Google puts into action its intention to add ads to YouTube’s online videos. First off, it looks like a good chance for Google to earn a huge sum of money by doing nothing special. Uppermost, Google is an advertising company. Put ads on these videos and derive benefit. Secondly, regular users have a control over videos they submit. You are allowed to post your videos on YouTube and have the right to host their ads on your clip. Google promised to give content makers control over ads overlaid on video clips they post to YouTube.

YouTube implemented online video ads that appear beneath the video: clicking it plays the video ad in a layer on top of your current clip. The great thing is that ads are user-initiated, meaning that the control afforded by moving video online isn’t lost - watch an ad whenever you want. Sure thing, online video watchers and customers hold an interest. I believe there won’t be any discord between users and advertisers.

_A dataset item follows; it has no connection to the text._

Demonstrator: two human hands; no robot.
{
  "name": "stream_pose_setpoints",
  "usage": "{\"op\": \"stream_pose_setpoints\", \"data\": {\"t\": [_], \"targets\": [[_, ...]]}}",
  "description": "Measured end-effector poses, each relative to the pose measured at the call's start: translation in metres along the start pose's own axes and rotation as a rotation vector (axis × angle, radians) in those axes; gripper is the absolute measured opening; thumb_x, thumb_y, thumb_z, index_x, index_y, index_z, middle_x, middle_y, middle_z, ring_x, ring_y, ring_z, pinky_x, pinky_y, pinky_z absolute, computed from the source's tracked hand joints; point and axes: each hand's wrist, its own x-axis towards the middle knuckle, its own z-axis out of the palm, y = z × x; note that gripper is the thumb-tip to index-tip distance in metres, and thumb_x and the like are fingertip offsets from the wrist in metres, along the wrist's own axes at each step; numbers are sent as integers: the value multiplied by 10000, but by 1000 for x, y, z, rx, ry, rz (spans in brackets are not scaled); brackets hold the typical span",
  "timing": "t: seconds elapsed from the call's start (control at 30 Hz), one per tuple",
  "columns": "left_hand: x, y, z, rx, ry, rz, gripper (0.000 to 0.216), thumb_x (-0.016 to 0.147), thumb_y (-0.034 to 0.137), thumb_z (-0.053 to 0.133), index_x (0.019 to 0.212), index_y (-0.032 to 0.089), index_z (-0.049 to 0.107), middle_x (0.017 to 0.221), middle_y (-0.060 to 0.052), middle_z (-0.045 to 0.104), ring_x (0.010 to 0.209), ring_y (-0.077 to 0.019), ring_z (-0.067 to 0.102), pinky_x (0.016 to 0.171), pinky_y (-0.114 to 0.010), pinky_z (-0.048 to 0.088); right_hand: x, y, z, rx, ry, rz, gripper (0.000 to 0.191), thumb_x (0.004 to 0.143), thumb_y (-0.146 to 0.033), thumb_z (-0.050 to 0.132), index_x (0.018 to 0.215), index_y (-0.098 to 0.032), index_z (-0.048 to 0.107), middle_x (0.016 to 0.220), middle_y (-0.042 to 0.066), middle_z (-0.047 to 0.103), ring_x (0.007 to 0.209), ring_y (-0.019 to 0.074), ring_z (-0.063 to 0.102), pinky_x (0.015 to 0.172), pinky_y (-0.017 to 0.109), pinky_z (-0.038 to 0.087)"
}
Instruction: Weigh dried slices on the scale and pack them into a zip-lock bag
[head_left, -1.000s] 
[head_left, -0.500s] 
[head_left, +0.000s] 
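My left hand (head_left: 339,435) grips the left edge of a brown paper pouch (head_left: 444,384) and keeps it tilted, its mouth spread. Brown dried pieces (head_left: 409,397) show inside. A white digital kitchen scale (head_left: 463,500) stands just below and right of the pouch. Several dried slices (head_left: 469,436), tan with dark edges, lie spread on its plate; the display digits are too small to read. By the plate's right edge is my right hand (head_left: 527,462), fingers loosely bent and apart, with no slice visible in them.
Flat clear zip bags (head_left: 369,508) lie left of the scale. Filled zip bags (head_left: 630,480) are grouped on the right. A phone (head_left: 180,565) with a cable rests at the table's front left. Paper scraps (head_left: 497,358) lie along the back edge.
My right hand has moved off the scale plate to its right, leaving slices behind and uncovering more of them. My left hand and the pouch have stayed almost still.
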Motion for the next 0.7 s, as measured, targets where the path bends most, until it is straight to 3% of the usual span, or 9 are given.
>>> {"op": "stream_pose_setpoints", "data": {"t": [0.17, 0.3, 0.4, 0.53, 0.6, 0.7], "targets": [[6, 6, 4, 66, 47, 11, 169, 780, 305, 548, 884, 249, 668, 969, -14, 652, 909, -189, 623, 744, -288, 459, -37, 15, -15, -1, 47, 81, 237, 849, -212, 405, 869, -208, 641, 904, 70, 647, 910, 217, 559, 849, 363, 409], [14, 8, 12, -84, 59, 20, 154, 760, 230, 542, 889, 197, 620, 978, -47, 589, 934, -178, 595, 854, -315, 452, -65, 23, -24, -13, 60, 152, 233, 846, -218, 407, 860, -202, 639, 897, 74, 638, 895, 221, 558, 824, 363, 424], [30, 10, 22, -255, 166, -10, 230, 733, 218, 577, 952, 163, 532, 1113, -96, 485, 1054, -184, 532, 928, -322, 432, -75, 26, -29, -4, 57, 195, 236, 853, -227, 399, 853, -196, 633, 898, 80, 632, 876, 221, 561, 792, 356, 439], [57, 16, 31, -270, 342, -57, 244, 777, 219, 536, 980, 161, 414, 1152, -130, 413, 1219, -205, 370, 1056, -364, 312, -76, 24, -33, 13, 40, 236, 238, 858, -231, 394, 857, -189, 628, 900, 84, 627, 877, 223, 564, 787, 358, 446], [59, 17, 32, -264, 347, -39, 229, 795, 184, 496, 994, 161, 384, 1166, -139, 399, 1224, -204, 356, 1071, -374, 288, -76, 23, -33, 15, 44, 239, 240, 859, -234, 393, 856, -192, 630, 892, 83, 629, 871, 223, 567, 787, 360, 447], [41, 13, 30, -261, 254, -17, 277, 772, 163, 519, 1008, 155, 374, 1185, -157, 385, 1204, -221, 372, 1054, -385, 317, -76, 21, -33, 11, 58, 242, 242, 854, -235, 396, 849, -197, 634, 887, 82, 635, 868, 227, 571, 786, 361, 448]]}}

Nevertheless, till recently users felt that ad form suffered from grave shortcomings. The majority of video clips you can see on YouTube are short-length films, therefore even a short-time ad may go mad. But now they get rid of pre-roll and post-roll that makes this idea of ads addition quite smart and quirky! Watch it, or miss it.

Now you can be a witness of the new advertisement format if check out one of the YouTube videos in action. How it works? The ads appears 15 seconds after the beginning of each clip, in the form of an overlay across the bottom. The yellow mark on the progress bar indicates when the ad appears looking like a stripe that takes up the lower portion of the screen, and has a subtle animation and “overlay” effect over the video. You can hide the overlay by clicking the button. If you click on the ad, the video pauses and the actual video advertisement appears in a smaller, overlaid video window.

According to preliminary information, the advertising model is supposed to become the industry standard. Advertisers pay $20 per 1,000 viewers regardless of whether the user clicks on the overlay. Revenues will be split with the video owner, although officials won’t say how. “Ads need to provide value to the user community,” said Eileen Naughton, Google’s director of media platforms. “We’ve proved over and over again on Google that ads are really useful information when users raise their hands and engage with them.”